[Saved data entries]
--------

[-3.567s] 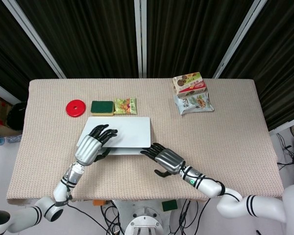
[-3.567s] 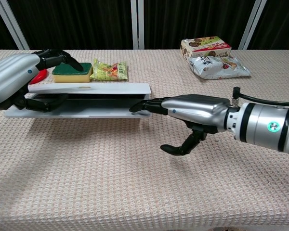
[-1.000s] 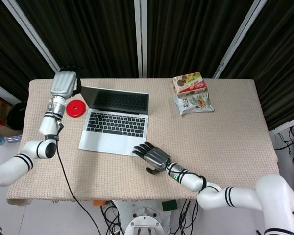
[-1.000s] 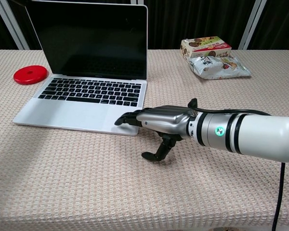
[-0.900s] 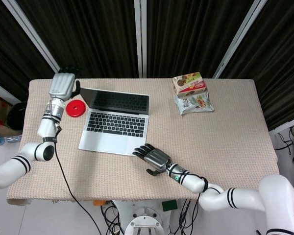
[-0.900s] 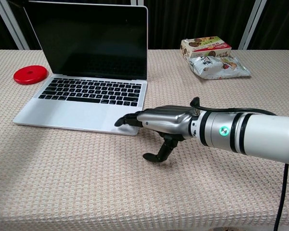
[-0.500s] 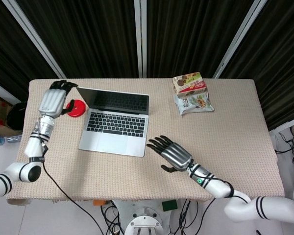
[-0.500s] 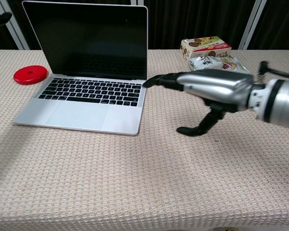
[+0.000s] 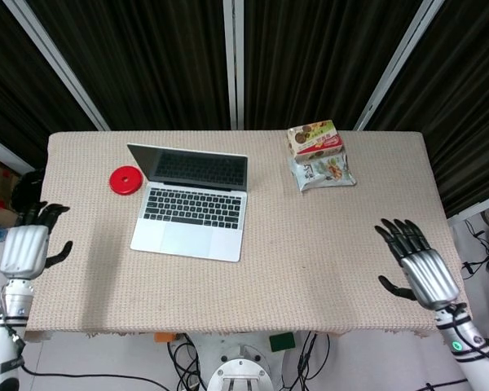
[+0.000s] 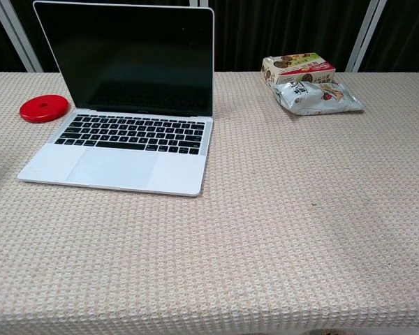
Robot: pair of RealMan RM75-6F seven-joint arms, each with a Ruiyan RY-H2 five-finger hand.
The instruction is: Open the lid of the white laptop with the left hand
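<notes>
The white laptop (image 9: 191, 210) (image 10: 122, 150) stands on the table with its lid raised upright, dark screen and black keyboard showing. My left hand (image 9: 24, 248) hangs off the table's left edge, well away from the laptop, fingers apart and empty. At the table's front right corner my right hand (image 9: 416, 262) is spread wide, palm down, holding nothing. Neither hand appears in the chest view.
A red disc (image 9: 125, 180) (image 10: 44, 108) lies left of the laptop. A snack box (image 9: 314, 138) (image 10: 298, 68) and a snack bag (image 9: 321, 171) (image 10: 318, 96) sit at the back right. The beige woven table (image 9: 326, 244) spans both views.
Both hands have pulled back from the laptop: the left went from beside the lid down past the left edge, the right from the middle to the front right corner. The laptop stays open.
</notes>
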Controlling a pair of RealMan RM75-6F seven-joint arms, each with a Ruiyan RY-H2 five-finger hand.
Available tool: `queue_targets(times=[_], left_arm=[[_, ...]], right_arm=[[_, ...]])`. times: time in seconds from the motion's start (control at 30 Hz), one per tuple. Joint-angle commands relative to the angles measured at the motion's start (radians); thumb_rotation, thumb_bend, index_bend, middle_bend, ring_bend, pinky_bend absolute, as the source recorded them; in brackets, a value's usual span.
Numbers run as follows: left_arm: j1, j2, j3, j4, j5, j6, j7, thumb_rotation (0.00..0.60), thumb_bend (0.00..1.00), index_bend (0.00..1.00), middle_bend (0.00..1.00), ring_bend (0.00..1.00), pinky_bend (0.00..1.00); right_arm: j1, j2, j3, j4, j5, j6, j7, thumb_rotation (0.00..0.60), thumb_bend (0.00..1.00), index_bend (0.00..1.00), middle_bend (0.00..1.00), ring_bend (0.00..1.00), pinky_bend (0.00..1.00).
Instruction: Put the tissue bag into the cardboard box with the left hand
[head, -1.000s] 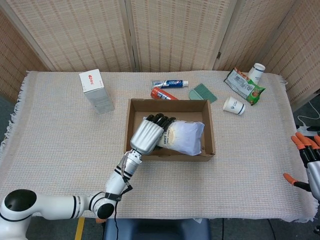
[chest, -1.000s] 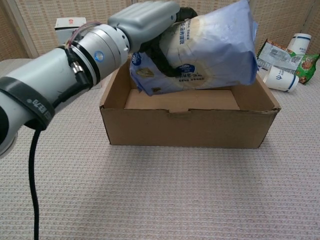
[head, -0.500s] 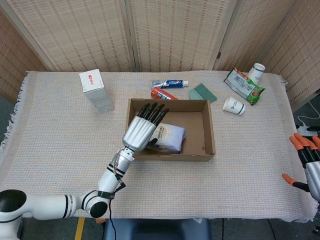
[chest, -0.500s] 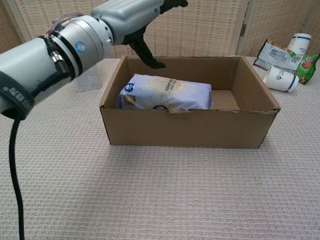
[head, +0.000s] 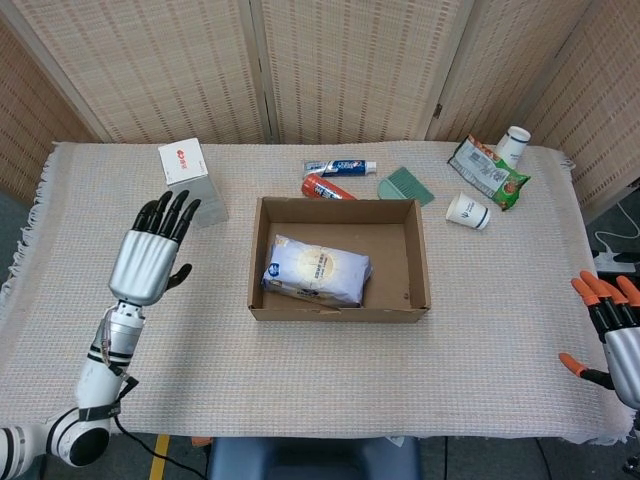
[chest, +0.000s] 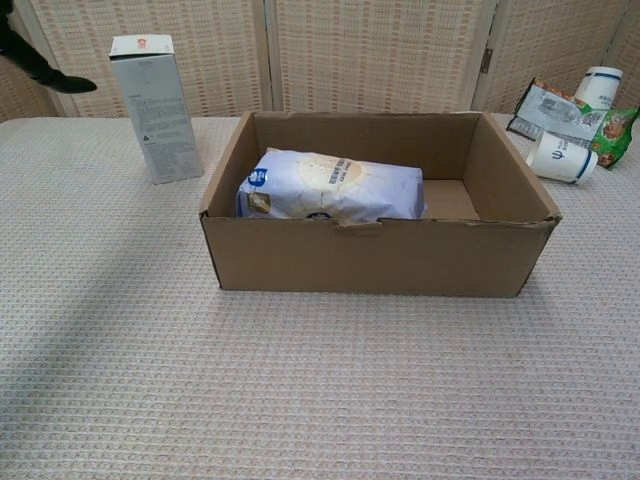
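Head view: tissue bag (head: 317, 271) lies flat inside the cardboard box (head: 420, 262) at frame centre, in the box's left half, right half of the floor bare. Left hand (head: 153, 254) is at mid-left, well apart from the box, fingers spread and pointing up-frame, holding nothing, raised above the tabletop (head: 330, 370). Right hand (head: 612, 330) sits at the lower right edge, orange-tipped fingers apart, nothing in it. White carton (head: 191, 182) stands upper left of the box. Toothpaste tube (head: 340, 167), red tube (head: 328, 188) and green comb (head: 405, 186) lie just above the box's far wall. Paper cup (head: 467, 211), snack packet (head: 488, 172) and white bottle (head: 513, 146) are at upper right.

Chest view: tissue bag (chest: 330, 187) rests against the box's left wall; a dark fingertip (chest: 40, 65) shows at the top left corner.
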Motion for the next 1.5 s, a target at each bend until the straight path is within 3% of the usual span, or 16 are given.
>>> queue_targets(times=[0.03,0.27,0.43,0.7,0.9,1.5], left_arm=[[0.085,0.063,0.071,0.023,0.087,0.056,-0.086,0.600,0.18,0.00,0.00,0.00,0.18],[0.173,0.151,0.196,0.045,0.222,0.026,-0.209,0.600,0.18,0.00,0.00,0.00,0.18],[0.212,0.171,0.241,0.043,0.242,-0.018,-0.251,0.600,0.18,0.00,0.00,0.00,0.19],[0.252,0.134,0.227,0.114,0.192,-0.054,-0.291,0.600,0.18,0.00,0.00,0.00,0.18],[0.300,0.099,0.197,0.151,0.167,-0.008,-0.315,0.600,0.18,0.00,0.00,0.00,0.18],[0.375,0.082,0.187,0.197,0.221,0.018,-0.418,0.600,0.18,0.00,0.00,0.00,0.18]], right_arm=[[-0.001,0.000,-0.002,-0.001,-0.003,0.000,-0.001,0.600,0.00,0.06,0.03,0.00,0.00],[-0.002,-0.002,-0.009,-0.004,-0.015,0.000,-0.010,0.600,0.00,0.06,0.03,0.00,0.00],[-0.001,-0.005,-0.013,-0.005,-0.020,-0.003,-0.017,0.600,0.00,0.06,0.03,0.00,0.00],[0.002,-0.009,-0.016,-0.001,-0.020,-0.014,-0.019,0.600,0.00,0.06,0.03,0.00,0.00],[0.005,-0.012,-0.019,-0.002,-0.022,-0.021,-0.025,0.600,0.00,0.06,0.03,0.00,0.00],[0.005,-0.013,-0.027,-0.012,-0.036,-0.021,-0.038,0.600,0.00,0.06,0.03,0.00,0.00]])
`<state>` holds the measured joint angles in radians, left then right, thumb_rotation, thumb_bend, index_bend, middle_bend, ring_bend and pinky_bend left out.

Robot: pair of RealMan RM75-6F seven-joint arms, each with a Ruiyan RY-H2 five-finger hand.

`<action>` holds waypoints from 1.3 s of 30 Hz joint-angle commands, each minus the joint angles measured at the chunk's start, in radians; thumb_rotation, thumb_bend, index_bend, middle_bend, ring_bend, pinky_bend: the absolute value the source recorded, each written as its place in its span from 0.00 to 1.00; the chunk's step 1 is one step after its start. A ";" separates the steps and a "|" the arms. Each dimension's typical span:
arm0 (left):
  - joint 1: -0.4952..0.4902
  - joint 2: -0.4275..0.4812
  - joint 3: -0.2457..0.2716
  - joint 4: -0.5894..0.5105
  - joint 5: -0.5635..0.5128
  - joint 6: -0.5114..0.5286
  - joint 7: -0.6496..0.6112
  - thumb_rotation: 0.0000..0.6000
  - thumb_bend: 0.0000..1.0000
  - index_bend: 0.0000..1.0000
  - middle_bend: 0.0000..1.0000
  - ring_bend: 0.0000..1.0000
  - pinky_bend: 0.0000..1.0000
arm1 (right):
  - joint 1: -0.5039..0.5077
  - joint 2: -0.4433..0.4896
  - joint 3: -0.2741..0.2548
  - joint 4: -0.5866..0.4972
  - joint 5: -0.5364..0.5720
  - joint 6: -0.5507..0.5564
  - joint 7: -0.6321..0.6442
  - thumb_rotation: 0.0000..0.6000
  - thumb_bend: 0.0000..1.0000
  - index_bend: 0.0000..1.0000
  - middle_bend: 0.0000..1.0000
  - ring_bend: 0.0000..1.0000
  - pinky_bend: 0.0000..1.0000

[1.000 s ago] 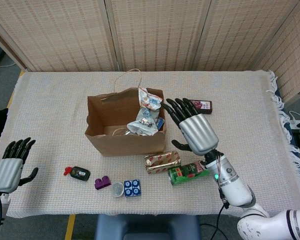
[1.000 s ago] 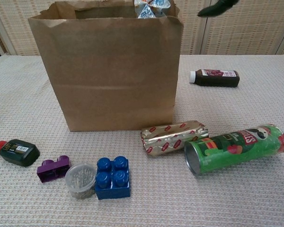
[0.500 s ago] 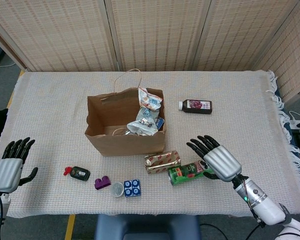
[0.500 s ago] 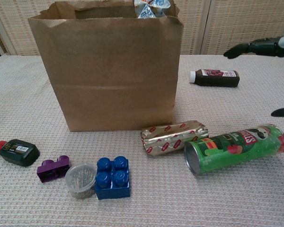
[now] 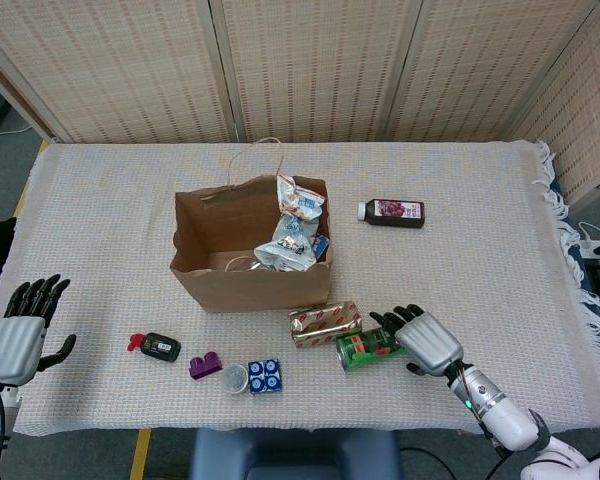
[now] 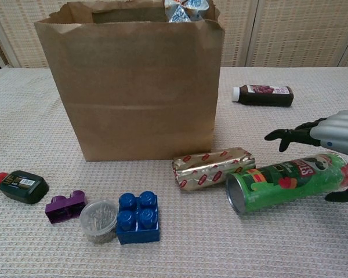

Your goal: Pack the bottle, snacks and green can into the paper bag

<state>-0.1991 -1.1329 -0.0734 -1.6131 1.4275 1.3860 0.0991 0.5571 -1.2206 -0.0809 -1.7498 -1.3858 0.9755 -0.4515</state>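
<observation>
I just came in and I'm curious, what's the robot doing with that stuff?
It's packing a paper bag. One snack packet already pokes out of the top. The right hand hovers open over the lying green can, not gripping it yet. The gold snack and dark bottle wait on the table. The left hand is idle.

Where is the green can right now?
The green can lies on its side on the table, right of the gold snack pack and in front of the paper bag, with the right hand just above it.
</observation>
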 commanded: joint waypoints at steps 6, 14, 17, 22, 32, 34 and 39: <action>0.000 0.001 0.001 0.001 0.001 0.000 -0.003 1.00 0.34 0.05 0.00 0.00 0.00 | 0.020 -0.060 0.027 0.035 0.089 -0.050 -0.080 1.00 0.07 0.01 0.20 0.14 0.22; 0.000 0.001 0.001 0.001 0.002 0.000 -0.004 1.00 0.34 0.05 0.00 0.00 0.00 | 0.041 -0.112 0.031 0.070 0.168 -0.088 -0.152 1.00 0.07 0.10 0.28 0.25 0.31; -0.001 0.001 0.001 0.001 0.002 -0.001 -0.005 1.00 0.34 0.05 0.00 0.00 0.00 | 0.046 -0.118 0.029 0.085 0.193 -0.096 -0.169 1.00 0.10 0.18 0.34 0.35 0.42; 0.000 0.001 0.001 0.002 0.003 -0.001 -0.006 1.00 0.34 0.05 0.00 0.00 0.00 | 0.044 -0.102 0.031 0.078 0.197 -0.089 -0.151 1.00 0.23 0.45 0.52 0.54 0.59; 0.000 0.000 0.000 0.001 0.002 0.001 0.001 1.00 0.34 0.05 0.00 0.00 0.00 | -0.008 0.037 0.080 -0.019 0.013 0.050 0.159 1.00 0.25 0.50 0.55 0.57 0.60; 0.000 -0.001 0.000 0.000 0.001 0.001 0.004 1.00 0.34 0.05 0.00 0.00 0.00 | -0.017 0.066 0.093 -0.032 -0.023 0.082 0.218 1.00 0.25 0.49 0.55 0.57 0.60; 0.000 -0.002 0.000 -0.001 0.000 0.002 0.008 1.00 0.34 0.05 0.00 0.00 0.00 | -0.031 0.128 0.137 -0.068 -0.094 0.164 0.352 1.00 0.25 0.49 0.55 0.57 0.60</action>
<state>-0.1988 -1.1348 -0.0738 -1.6137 1.4272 1.3881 0.1071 0.5397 -1.1303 0.0274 -1.7909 -1.4381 1.0954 -0.1527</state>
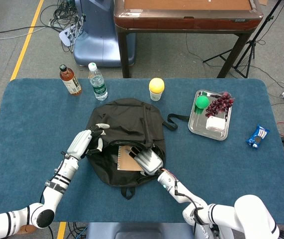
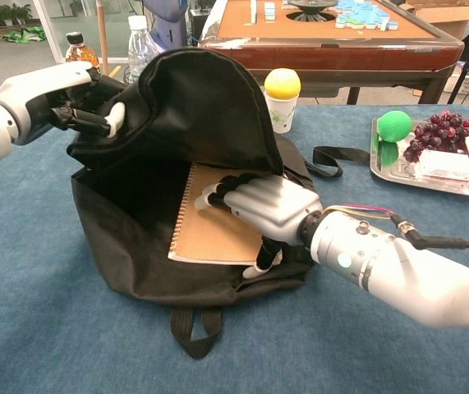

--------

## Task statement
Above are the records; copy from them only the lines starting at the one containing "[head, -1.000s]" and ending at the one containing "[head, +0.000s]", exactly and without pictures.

## Response box
[head, -1.000s] 
[chest, -1.000s] 
[head, -0.500s] 
[chest, -0.500s] 
[head, +0.000s] 

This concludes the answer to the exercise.